Regional Media. . . Use it or lose it!

Do you watch the local news on regional TV?  Do you read the local newspaper, listen to local and community radio? How do you find out what’s going on in your local area? Checking Facebook?

Whom do you trust to tell the news and the stories behind the news?

The news media is a changing scene, thanks to politics, corporate money machinations, the internet – depending on speeds and connection as NBN struggles to meet demand -direct streamlining, anyone putting anything up on YouTube. 

With newspapers declining, due to loss of advertising revenue and circulation, with television struggling, destabilising regional stations and with the arrival of American CBS taking over Channel Ten, the media landscape is rocky.

Vincent O’Donnell, Honorary Research Associate of the School of Media and Communication, RMIT University, has followed the fortunes of our media and, speaking on ABC radio’s “Overnight” to Trevor Chappell, he cast an eye toward the future.

“The regional areas have been served since the 1990s by a diversity of TV programming, but the potential of the new legislation changes means that we could see a decrease in the availability of new services and the possibility of big city stations taking over the country associates, so city newsrooms will control country newsrooms. This means that diversity of opinion will decrease, which is an adverse outcome of these changes.

“Regional news still has considerable value to the people who watch local TV, so hopefully regional news won’t be abandoned entirely.

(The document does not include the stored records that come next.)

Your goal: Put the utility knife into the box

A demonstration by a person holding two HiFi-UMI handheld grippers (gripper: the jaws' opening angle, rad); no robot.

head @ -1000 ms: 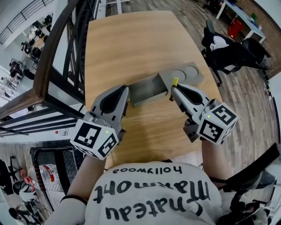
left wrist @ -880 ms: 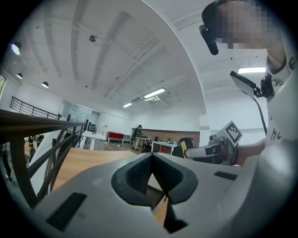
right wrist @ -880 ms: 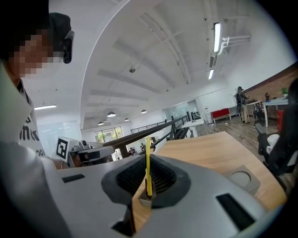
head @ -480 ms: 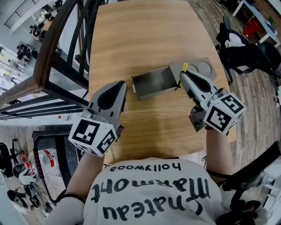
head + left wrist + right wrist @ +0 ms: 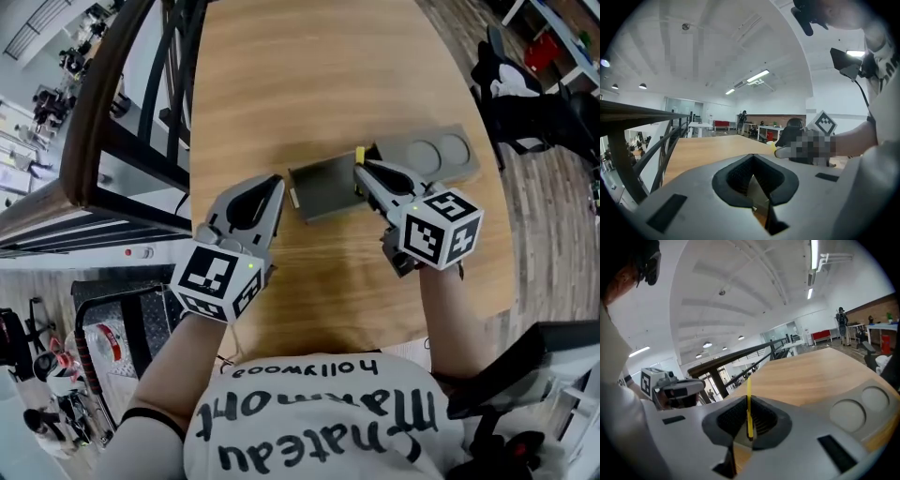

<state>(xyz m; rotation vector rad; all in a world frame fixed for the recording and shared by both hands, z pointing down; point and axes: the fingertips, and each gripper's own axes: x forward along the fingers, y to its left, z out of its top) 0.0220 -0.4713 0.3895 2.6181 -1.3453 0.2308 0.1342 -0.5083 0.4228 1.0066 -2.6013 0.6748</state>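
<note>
A white T-shirt point(image 5: 319, 427) with large black lettering fills the bottom of the frame, with a dark wristband point(image 5: 150, 413) at lower left. The left claw point(image 5: 276, 182) and right claw point(image 5: 360, 172) are grey shells with black-lined openings, each carrying a white cube point(image 5: 441, 231) of black square markers.

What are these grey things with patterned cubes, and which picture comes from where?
A person holds a two-jaw gripper in each hand; the cubes belong to them. One picture looks down from a head camera; the other two look along each gripper's jaws. On the wooden table lie an open grey box and a grey piece with two round recesses. The right gripper is shut on a thin yellow utility knife, at the box's end. The left gripper has its jaws together, empty.
</note>
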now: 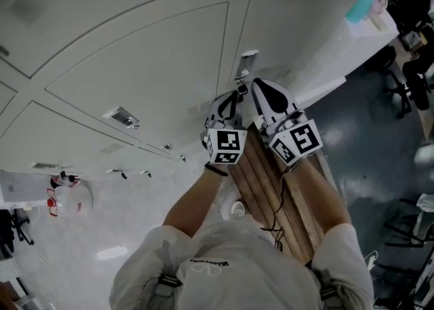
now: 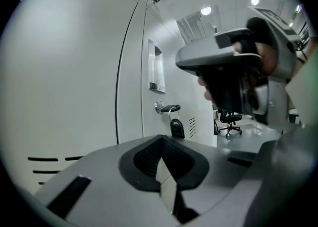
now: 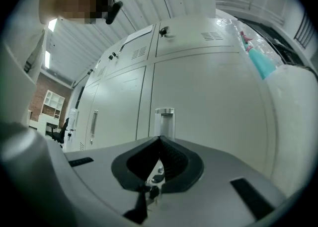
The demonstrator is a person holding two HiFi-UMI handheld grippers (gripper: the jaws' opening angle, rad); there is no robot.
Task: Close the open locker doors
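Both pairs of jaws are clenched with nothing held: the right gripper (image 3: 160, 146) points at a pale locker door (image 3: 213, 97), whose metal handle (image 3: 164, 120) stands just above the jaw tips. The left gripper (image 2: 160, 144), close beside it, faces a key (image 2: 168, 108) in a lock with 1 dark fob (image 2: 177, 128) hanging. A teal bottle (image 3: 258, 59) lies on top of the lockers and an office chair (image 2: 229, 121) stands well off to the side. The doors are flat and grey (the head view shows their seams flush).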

“Regional newspapers meet a need but, if people don’t value their local newspapers sufficiently and buy them, or advertise in them, then they’re condemning their papers to death. Regional papers are needed, not just to cover local events, but getting into issues like what skull-duggery the local council may be getting up to. Local identity is crucial to a community knowing who they are, how they govern themselves and look at local issues, putting to one side the issues of state and federal government.

“As you flick through the free-to-air offering in the many service areas, you’ll notice two shopping channels per commercial licensee. They are broadcast TV channels, right?

Wrong, they are “data delivery services”. They just happen to look like TV stations, with their moving images, synchronous sound and the unrelieved advertising. But these new “TV stations” are all product and no plot.

We Need The ABC

“There are some who see the ABC as having a role of correcting market failure so, when commercial networks don’t see value in broadcasting local media, then it’s the ABC that should fill that gap. But that’s not really the role of the ABC. If you go back to the 1930s, the ABC was there in radio. Then, in the 1950s, it provided diverse programming to all Australians with radio and TV. So, we had a sense of national identity. At one stage, if you wanted to listen to a commercial radio station, you had to buy a radio set that was tuned only to that station. This meant that audiences in Brisbane, Perth, Sydney, Melbourne were getting a totally different impression of what was happening in the country. So, the ABC was created to provide a common source of news, entertainment, information etc, which should have had a unifying effect on Australia as a nation.

“But the changes, being so gradual, tend not to  attract attention, except among the media. Thus, one day, you find your local paper says  ‘this is our last edition’.

“But, for the growing population in rural and regional Australia, part of that process is being concerned about what happens in your local media, and supporting it as advertisers to keep your local media alive.

“One of the biggest problems concerns our internet. The NBN original plan of fibre-to-premises was a sensible concept, but the NBN in Australia has become compromised in the way that it is presently implemented and affected by political interference.  This includes the involvement of our present PM, who was Communications Minister (under former PM Tony Abbott) and, before that, the shadow minister, who didn’t understand the challenges of technology and, under political pressure,  came up with this mixed media idea. The previous government had fibre-to-the-premises approach, which was technically superior but fundamentally unworkable, if they wanted to be elected. The-fibre-to-the-node approach  service, which is inferior to the ADSL copper circuit, has very much impacted upon users taking it up,  especially during the time of day when increased numbers of people are using it, as this causes a slowdown in download and upload speeds.

“The media survives because it plays a useful and important role in society at a political and social level. But one issue of concern is that advertisers, who previously supported traditional media, are finding their revenue being sucked away by internet providers, Google, Facebook and streaming services …so revenue for traditional TV is falling. The need for a public broadcaster remains (such as the ABC) because it provides another view of Australia that is free of commercial imperative.”

What’s the old adage . . .you don’t appreciate it, till it’s gone? Or, we learn too late at our cost.

It applies to a lot more in our life it seems, as high-rises push over heritage properties, impact upon our landscape and environment from over-development, and there are too many people in the fast lane.

Sometimes it pays to pause fast forward and look back over our shoulder before it’s all too late.